Nasheed’s other worry is the issue of development and economic reform. The Maldives is going ahead with an aggressive privatisation programme in all sectors (except telecom, he said with a shy smile — British firm Cable and Wireless has 45 per cent of the stock in Dhivehi Rajjeyge Gulhun Ltd (Dhiraagu), a company created to operate telecommunications on the Maldives and this is not going to change). Ports, tourism, airports, harbour development, transportation, education, hospitality. During his New Delhi visit, India has given $100 million as aid to the Maldives. Business is getting ready to leverage the opening up of the country for the first time in 30 years and replace Singapore as Maldives’ biggest trading partner. Indian investment is likely to begin flowing into the Maldives for capacity building.
Nasheed’s other problem is law and order.

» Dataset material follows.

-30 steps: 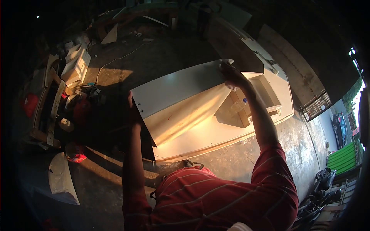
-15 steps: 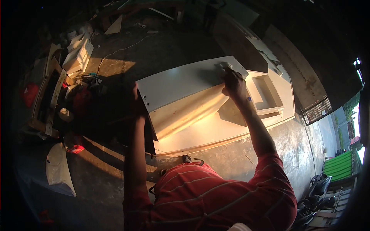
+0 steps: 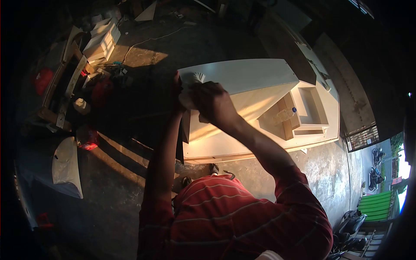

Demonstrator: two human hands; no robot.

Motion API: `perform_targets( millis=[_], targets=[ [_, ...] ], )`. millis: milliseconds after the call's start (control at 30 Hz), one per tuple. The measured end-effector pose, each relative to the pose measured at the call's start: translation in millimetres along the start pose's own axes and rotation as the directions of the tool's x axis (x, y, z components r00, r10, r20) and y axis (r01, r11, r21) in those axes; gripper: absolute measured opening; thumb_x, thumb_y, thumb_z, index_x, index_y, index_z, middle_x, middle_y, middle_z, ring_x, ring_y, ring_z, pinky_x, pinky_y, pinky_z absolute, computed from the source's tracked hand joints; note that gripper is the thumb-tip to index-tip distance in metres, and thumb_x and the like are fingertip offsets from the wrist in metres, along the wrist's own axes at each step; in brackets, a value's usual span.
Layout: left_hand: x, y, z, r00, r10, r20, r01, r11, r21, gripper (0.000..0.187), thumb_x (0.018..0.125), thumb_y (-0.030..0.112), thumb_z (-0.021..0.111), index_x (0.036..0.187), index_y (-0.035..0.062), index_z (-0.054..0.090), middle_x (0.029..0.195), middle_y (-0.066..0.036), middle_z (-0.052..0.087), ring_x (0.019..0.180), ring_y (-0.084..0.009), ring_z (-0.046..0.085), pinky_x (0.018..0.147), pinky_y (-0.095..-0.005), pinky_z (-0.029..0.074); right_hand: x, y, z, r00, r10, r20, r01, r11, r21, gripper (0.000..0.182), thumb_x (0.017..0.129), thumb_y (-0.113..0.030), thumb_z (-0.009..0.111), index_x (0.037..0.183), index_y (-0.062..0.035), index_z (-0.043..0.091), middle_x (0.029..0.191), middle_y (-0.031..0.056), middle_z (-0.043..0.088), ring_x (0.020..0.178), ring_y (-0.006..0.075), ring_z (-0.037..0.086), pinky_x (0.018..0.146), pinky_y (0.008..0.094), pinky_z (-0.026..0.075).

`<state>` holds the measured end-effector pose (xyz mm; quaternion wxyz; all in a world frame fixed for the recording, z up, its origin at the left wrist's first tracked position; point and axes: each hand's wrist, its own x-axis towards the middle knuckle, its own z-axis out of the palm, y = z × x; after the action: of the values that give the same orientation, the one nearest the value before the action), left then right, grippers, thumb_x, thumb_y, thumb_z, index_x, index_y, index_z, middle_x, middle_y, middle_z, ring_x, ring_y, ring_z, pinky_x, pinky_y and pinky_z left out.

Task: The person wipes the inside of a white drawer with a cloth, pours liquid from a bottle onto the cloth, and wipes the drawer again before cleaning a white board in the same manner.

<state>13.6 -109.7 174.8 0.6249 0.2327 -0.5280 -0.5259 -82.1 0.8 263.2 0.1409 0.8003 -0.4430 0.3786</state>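
Observation:
A white cabinet panel (image 3: 247, 73), long and smooth, stands raised over a larger pale board (image 3: 216, 149). My right hand (image 3: 212, 100) is closed on a white cloth (image 3: 186, 99) and presses it to the panel's top near the left end. At that same end, in shadow, my left hand (image 3: 178, 89) grips the panel's edge; most of its fingers are hidden. A clear plastic bottle (image 3: 284, 115) with a blue cap lies by an open box-like compartment (image 3: 308, 106) at the right.
Stacked pale wooden boxes (image 3: 102, 41) stand at the far left near a wooden frame (image 3: 69, 93). A cable (image 3: 149, 40) runs across the floor. Large boards (image 3: 344, 82) lean at the right. A curved pale piece (image 3: 67, 169) lies at the lower left.
My right hand has swept the cloth from the panel's right end to its left end, beside my left hand. The bottle, earlier behind my right arm, now shows. The view has shifted slightly.

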Motion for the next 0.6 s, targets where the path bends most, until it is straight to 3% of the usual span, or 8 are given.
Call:
perform_targets(
  millis=[33,67,167,233,333,400,500,600],
  targets=[
    [0.1,9.9,1.8,0.958,-0.274,0.079,0.284,0.888,-0.363,0.044,0.101,0.038,0.030,0.116,0.0023,0.051,0.106,-0.008,0.056,0.099,-0.0154,0.054,0.088,-0.0346,0.045,9.8,16.7,-9.0,0.994,0.038,0.102,-0.043,0.998,0.042,0.034,0.061,-0.006,0.068,0.094,-0.0054,0.062,0.087,0.0112,0.063,0.077,0.0314,0.062,0.066,0.0382,0.050],
    [-0.6,-3.1,-7.5,0.983,0.113,0.146,-0.151,0.946,0.286,0.045,0.102,0.036,0.026,0.117,0.0022,0.051,0.108,-0.007,0.056,0.101,-0.0161,0.054,0.088,-0.0336,0.045,24.8,26.5,-14.2,0.981,0.148,0.123,-0.123,0.974,-0.188,0.036,0.059,-0.005,0.069,0.094,-0.0061,0.062,0.080,0.0096,0.063,0.073,0.0311,0.062,0.061,0.0361,0.052],
    [-0.5,-10.9,-6.5,0.997,0.018,0.080,-0.028,0.992,0.124,0.047,0.103,0.036,0.023,0.115,0.0014,0.053,0.106,-0.006,0.057,0.101,-0.0156,0.055,0.089,-0.0320,0.045,53.3,48.8,-11.2,0.994,-0.092,-0.060,0.082,0.985,-0.149,0.024,0.070,-0.015,0.066,0.094,-0.0084,0.065,0.099,0.0108,0.063,0.087,0.0289,0.063,0.068,0.0385,0.053],
    [1.7,-19.2,-3.3,1.000,0.021,0.017,-0.023,0.994,0.111,0.048,0.102,0.038,0.023,0.115,0.0022,0.053,0.106,-0.006,0.057,0.100,-0.0153,0.055,0.089,-0.0319,0.045,48.5,53.5,30.4,0.908,-0.379,0.177,0.401,0.909,-0.110,0.031,0.073,-0.019,0.065,0.103,-0.0132,0.066,0.115,0.0079,0.060,0.103,0.0291,0.059,0.078,0.0432,0.051],
    [6.0,-44.3,-4.5,0.996,0.005,-0.092,0.002,0.997,0.079,0.051,0.102,0.041,0.021,0.115,0.0039,0.053,0.106,-0.006,0.058,0.099,-0.0148,0.055,0.089,-0.0317,0.044,38.3,67.7,34.1,0.944,-0.300,0.134,0.323,0.921,-0.215,0.030,0.076,-0.020,0.063,0.106,-0.0174,0.065,0.119,0.0051,0.058,0.106,0.0285,0.056,0.087,0.0455,0.047],
    [19.1,-70.5,-13.3,0.913,-0.315,0.258,0.406,0.760,-0.507,0.049,0.101,0.042,0.024,0.117,0.0044,0.052,0.104,-0.006,0.058,0.097,-0.0151,0.055,0.087,-0.0323,0.043,35.1,107.4,40.5,0.938,-0.276,0.208,0.311,0.936,-0.164,0.032,0.077,-0.020,0.060,0.109,-0.0179,0.063,0.115,0.0070,0.060,0.100,0.0278,0.059,0.084,0.0451,0.048],
    [2.5,-11.0,-11.1,0.965,-0.215,0.149,0.197,0.972,0.126,0.049,0.102,0.038,0.029,0.135,0.0029,0.037,0.115,-0.008,0.052,0.105,-0.0159,0.053,0.096,-0.0320,0.042,29.7,158.1,3.7,0.888,0.022,0.460,0.109,0.960,-0.257,0.031,0.079,-0.018,0.057,0.110,-0.0152,0.062,0.107,0.0111,0.064,0.090,0.0299,0.063,0.075,0.0478,0.051],
    [3.0,-12.3,-4.8,0.956,-0.273,0.106,0.291,0.923,-0.250,0.044,0.102,0.041,0.029,0.106,0.0051,0.054,0.090,-0.003,0.055,0.087,-0.0099,0.052,0.082,-0.0309,0.043,19.2,179.7,-29.0,0.897,0.226,0.379,-0.180,0.972,-0.153,0.021,0.082,-0.019,0.055,0.099,-0.0120,0.064,0.097,0.0124,0.065,0.084,0.0325,0.064,0.069,0.0482,0.052]
  ],
)
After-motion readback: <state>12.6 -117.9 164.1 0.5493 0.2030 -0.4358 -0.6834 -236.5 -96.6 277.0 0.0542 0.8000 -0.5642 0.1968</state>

It is hard enough keeping the Maldives together as a sovereign entity, dispersed as it is. The country doesn’t just need modern transportation systems but also ways of policing that will end the biggest headache for the country. Eighty per cent of the crime in the Maldives is drugs-related. The number of drug addicts is rising alarmingly and muggings by addicts trolling for their next fix are not unusual. For a virtually crime-free society, Maldives is going through traumatic times. The drug smuggling, Nasheed said, is controlled by the Sri Lanka-based Tamil groups, highlighting the need for Indo-Maldivian maritime security patrolling.
A political advisor said a mid-term election to propel the MDP to get a full majority and dispense with some coalition partners is a distinct possibility. Nasheed has a lot of ideas to develop his country. Tackling Islamic fundamentalism is going to be his biggest challenge.
This article has been revised to reflect the following correction:
President Abdul Maumoon Gayoom's predecessor, Ibrahim Nasir went into retirement and was not overthrown as Business Standard reported in this article. The error is regretted.